When a homeowner can't make mortgage payments, a process all too familiar these days kicks into gear: foreclosure. It may take many months, but eventually, if the owners can't sell their homes, they have to leave, and they lose any equity.
If the loan was covered by private insurance, here's what happens:
- Once the deed belongs entirely to the lender (or the investor who bought the mortgage), the loan's "servicer" (the company that sends out bills to borrowers, collects payments and forwards them to the investor) files a claim for the loan balance plus expenses.
- That takes around 60 days. It can take longer if additional documents are needed or an investigation is required, says PMI Mortgage Insurance spokesman Joel Luebkeman.
- The mortgage insurance company sends a payment to whoever holds the note (the loan). That might be an investor, an investor group, a lender or Fannie Mae or Freddie Mac. If the mortgage was sold as part of a bundle of securitized loans (called a bulk transaction), the payment goes to the investment trust. But most of the loans that were securitized were not insured, Lubar says.
One interesting wrinkle: The claim would pay just 25% of the home's insured value, plus expenses for things such as boarding up the house and paying lawyers. It doesn't sound like much until you consider that the investor also gets to sell the house.
Generally, 25% has been enough to make the investor whole, Luebkeman says. "The intent is that they break even. When they remarket the house, maybe they're going to take a small loss but nothing like they would have taken had they not had the insurance."
These days, though, investors are taking losses in regions where homes have lost huge amounts of their value and must be resold at a big discount. "If the property is in Stockton, Calif., or Orlando, Fla., and you've had significant depreciation, it may not have been (sufficient)," Luebkeman adds.
Putting homeowners in the game
For those who can buy a home these days, mortgage insurance is once again a crucial piece of the transaction. There are a lot of people, even in depressed markets, who can't or don't want to put 20% down but still want to buy a home. That's where mortgage insurance comes in, says Taggart, the PMI Group spokesman.
Buyers without that 20% down usually get insurance one of two ways: conventional loans with coverage by a PMI provider or through loans backed by the Federal Housing Administration or the Department of Veterans Affairs.
Here's how it works:
- Say you want to buy a home for $300,000 but you've got only $30,000—10%—to put down.

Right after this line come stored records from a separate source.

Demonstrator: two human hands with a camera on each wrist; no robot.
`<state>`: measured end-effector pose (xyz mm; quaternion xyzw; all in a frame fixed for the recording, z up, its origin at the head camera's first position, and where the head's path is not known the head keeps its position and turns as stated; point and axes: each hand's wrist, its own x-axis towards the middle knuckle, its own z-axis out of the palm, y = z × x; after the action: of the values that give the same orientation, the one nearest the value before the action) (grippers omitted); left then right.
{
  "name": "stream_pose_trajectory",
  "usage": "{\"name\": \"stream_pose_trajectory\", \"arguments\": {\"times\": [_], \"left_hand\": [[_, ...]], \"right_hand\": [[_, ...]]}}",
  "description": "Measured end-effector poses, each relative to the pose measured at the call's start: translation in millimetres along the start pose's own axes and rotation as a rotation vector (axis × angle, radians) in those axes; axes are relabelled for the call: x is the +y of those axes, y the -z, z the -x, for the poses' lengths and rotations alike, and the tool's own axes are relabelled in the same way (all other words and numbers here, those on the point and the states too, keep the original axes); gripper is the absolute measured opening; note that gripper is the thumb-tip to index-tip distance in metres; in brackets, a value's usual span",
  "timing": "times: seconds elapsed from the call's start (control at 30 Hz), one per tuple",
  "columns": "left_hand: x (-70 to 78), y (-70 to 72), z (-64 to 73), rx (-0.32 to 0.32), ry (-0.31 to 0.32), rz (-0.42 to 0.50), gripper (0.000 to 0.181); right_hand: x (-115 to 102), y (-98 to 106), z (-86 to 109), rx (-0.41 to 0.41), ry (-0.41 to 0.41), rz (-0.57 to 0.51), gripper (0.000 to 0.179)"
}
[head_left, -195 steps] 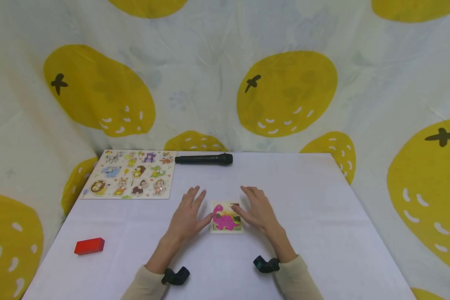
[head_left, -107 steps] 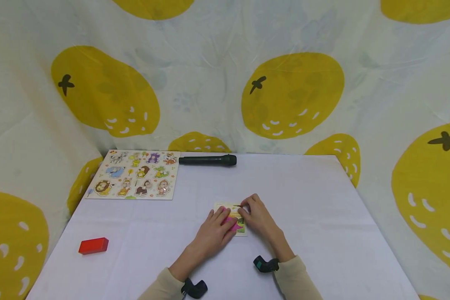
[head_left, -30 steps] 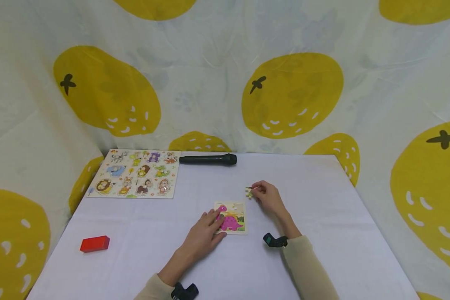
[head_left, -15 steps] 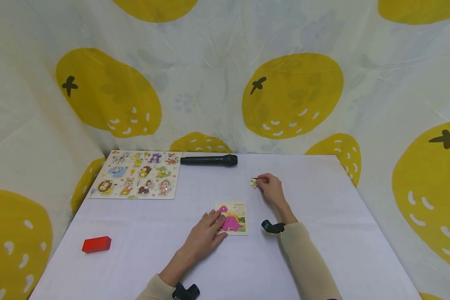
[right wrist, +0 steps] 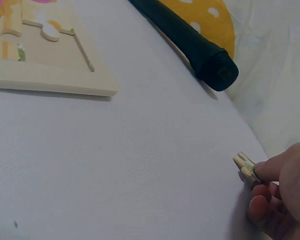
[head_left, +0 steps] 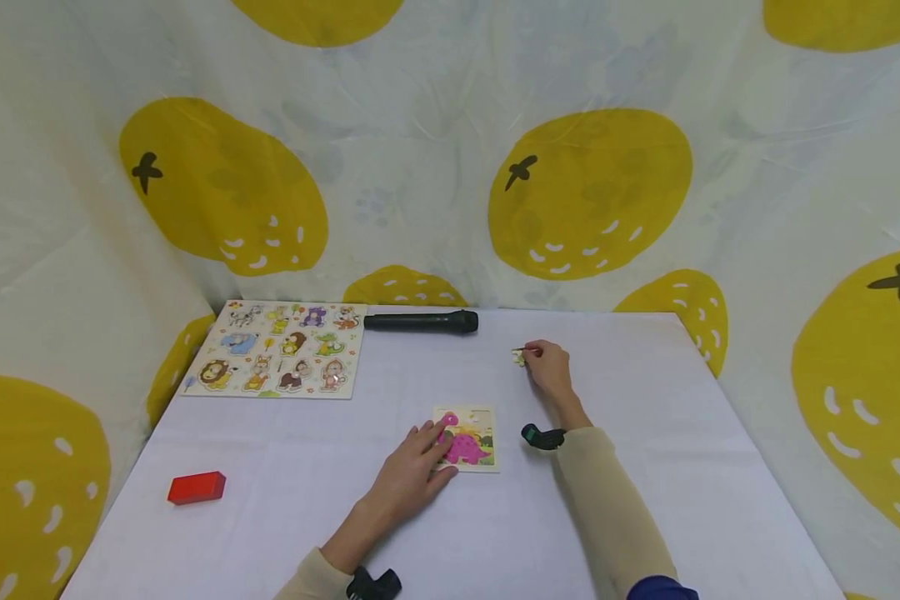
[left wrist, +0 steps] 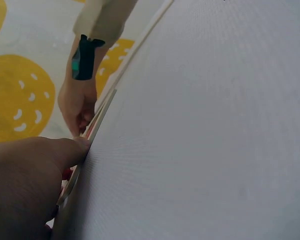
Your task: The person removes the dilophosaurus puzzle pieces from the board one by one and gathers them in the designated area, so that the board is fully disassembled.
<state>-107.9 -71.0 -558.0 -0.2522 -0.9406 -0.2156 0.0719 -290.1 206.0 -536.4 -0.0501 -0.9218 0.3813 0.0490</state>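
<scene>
A small jigsaw puzzle with a pink dinosaur lies in a pale wooden frame (head_left: 497,454) at the middle of the table. My left hand (head_left: 408,471) rests over its left side, fingers extended across the picture and the thumb at the near edge. In the right wrist view, a bare recess (right wrist: 65,52) shows in one corner of the frame. Beyond the puzzle, to the right, my right hand (head_left: 551,368) pinches a puzzle piece (right wrist: 243,165) between thumb and fingers, close over the white cloth. The fingers partly hide the piece.
An animal peg puzzle board (head_left: 270,354) lies at the back left, with a black microphone (head_left: 420,322) beside it along the back edge. A red block (head_left: 197,487) sits at the left. A fruit-patterned curtain (head_left: 420,167) hangs behind the table.
Both hands first hovered open by the puzzle. The left settled on it; the right took a piece from its upper right corner and carried it away to the back right.
</scene>
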Motion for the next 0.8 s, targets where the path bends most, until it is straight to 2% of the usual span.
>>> {"name": "stream_pose_trajectory", "arguments": {"times": [0.27, 0.43, 0.6, 0.8], "left_hand": [[-0.1, -1.6, -1.2, 0.022, -0.022, -0.014, 0.053], [0.8, -1.1, -2.1, 0.011, -0.020, -0.002, 0.052], [1.1, -0.3, -1.7, 0.013, -0.024, -0.008, 0.052], [-0.2, -0.4, -0.8, 0.035, -0.033, -0.026, 0.052]], "right_hand": [[-3, -1, 0.6, 0.038, 0.005, 0.070, 0.023], [-1, -1, 6.4, 0.068, 0.013, 0.040, 0.027], [-4, -2, 18.7, 0.075, 0.014, 0.024, 0.029], [-16, -3, 39.0, 0.040, 0.024, 0.009, 0.032]]}}
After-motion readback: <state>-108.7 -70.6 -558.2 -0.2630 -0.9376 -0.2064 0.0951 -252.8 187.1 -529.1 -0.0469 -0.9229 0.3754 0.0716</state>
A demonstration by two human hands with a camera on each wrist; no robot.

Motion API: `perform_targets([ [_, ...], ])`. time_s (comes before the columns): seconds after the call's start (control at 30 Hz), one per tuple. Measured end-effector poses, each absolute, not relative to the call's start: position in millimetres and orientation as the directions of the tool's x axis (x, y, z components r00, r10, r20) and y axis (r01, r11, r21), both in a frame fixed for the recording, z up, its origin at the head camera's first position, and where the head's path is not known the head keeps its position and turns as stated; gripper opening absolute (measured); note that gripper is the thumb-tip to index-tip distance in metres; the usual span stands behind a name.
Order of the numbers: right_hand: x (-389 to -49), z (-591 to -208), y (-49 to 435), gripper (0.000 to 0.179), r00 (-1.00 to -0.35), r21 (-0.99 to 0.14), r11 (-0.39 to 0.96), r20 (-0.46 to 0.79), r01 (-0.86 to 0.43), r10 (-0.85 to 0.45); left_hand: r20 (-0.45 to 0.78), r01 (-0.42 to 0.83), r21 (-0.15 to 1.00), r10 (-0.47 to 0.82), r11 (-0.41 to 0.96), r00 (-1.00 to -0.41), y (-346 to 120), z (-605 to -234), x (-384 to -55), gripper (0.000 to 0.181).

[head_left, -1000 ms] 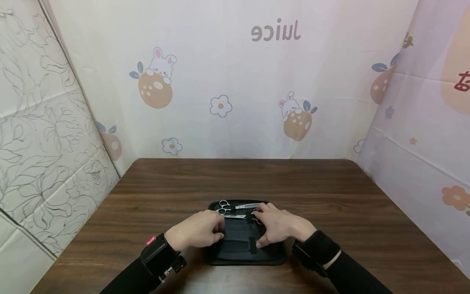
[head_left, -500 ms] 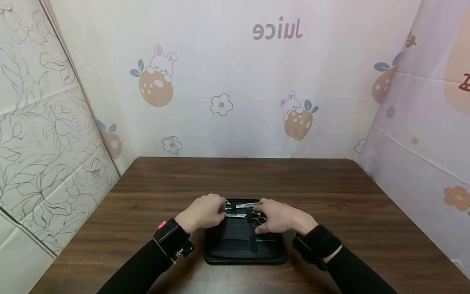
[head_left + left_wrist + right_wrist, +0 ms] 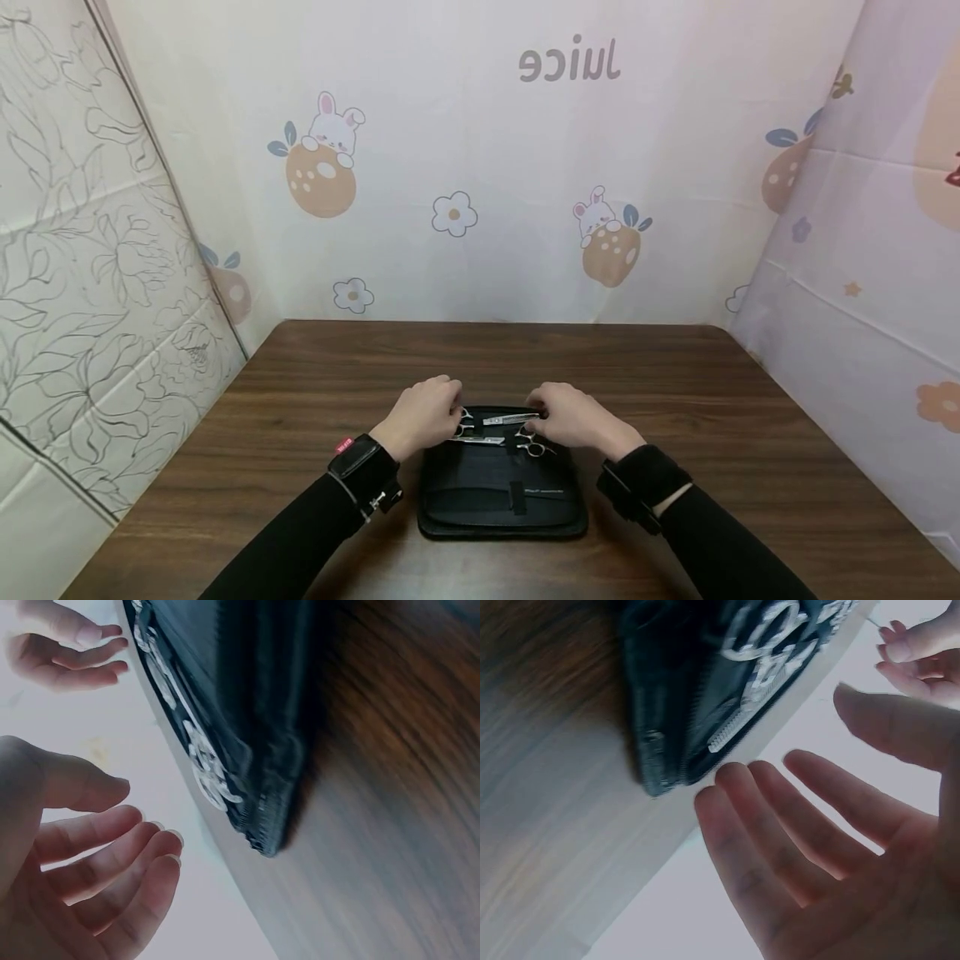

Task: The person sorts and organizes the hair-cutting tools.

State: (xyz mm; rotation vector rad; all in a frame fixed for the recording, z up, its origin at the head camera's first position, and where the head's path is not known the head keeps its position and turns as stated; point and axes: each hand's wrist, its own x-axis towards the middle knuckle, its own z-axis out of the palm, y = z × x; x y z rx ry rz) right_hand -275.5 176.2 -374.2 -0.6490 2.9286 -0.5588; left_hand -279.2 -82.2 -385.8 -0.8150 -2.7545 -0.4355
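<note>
A black zip case (image 3: 487,467) lies on the table with two pairs of silver scissors along its far side. One is thinning scissors (image 3: 512,419), whose toothed blade (image 3: 735,724) shows in the right wrist view. The other scissors (image 3: 534,449) have ring handles toward the right. My left hand (image 3: 422,419) is at the case's far left corner, fingers loosely bent and holding nothing in the left wrist view. At the far right corner hovers my right hand (image 3: 581,419), its fingers spread and relaxed, with nothing in them. In the head view the fingertips are partly hidden.
The case's near part has a pocket with a short black strap (image 3: 517,497) and a thin silver line beside it. Brown wood tabletop (image 3: 337,367) surrounds the case. A printed curtain (image 3: 405,125) hangs behind the table's far edge.
Both hands have moved away from me along the case to its far corners. The right hand has come off the near pocket and strap, which now show. The case stays in place.
</note>
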Motion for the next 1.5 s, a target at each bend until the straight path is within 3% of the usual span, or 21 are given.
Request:
perform_targets([
  [0.3,-290.4,-383.8,181.4,0.028,-0.936,-0.317,0.888,0.004,-0.334,-0.351,0.237,0.507,0.232,0.457,0.83,-0.857,-84.7,-389.4,-289.7,0.006],
  [0.47,-296.4,-388.9,184.0,0.024,-0.946,-0.266,0.912,-0.006,-0.312,-0.326,0.17,0.48,0.247,0.45,0.842,-0.877,-87.5,-393.3,-295.4,0.012],
  [0.73,-303.1,-392.0,187.6,0.017,-0.944,-0.264,0.911,-0.013,-0.316,-0.331,0.066,0.427,0.339,0.432,0.838,-0.9,-96.6,-400.9,-308.0,0.007],
  [1.0,-306.1,-392.0,186.9,0.014,-0.945,-0.269,0.914,-0.036,-0.305,-0.326,0.022,0.427,0.377,0.453,0.822,-0.891,-100.1,-399.3,-314.3,0.014],
  [1.5,-308.2,-391.5,184.6,0.013,-0.947,-0.254,0.921,-0.046,-0.296,-0.317,0.0,0.457,0.328,0.483,0.827,-0.875,-100.4,-399.1,-319.2,0.019],
])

- Fine, your lender says. You can still buy the house, but you must buy private mortgage insurance.
- A premium might run, for example, $1,512 a year ($126 a month). That's 0.56% of your loan amount ($270,000), roughly equivalent to a 13th monthly mortgage payment each year. Premiums vary from company to company and cost more with smaller down payments. The better your credit scores, the less you pay. (Here's a PMI estimator.)
- Once your equity in the house reaches 20% you can cancel the insurance. (Here's a step-by-step guide to canceling by the Mortgage Insurance Companies of America.)
- Mortgage insurance can be deducted from your taxes, though the deduction is scheduled to expire in 2010.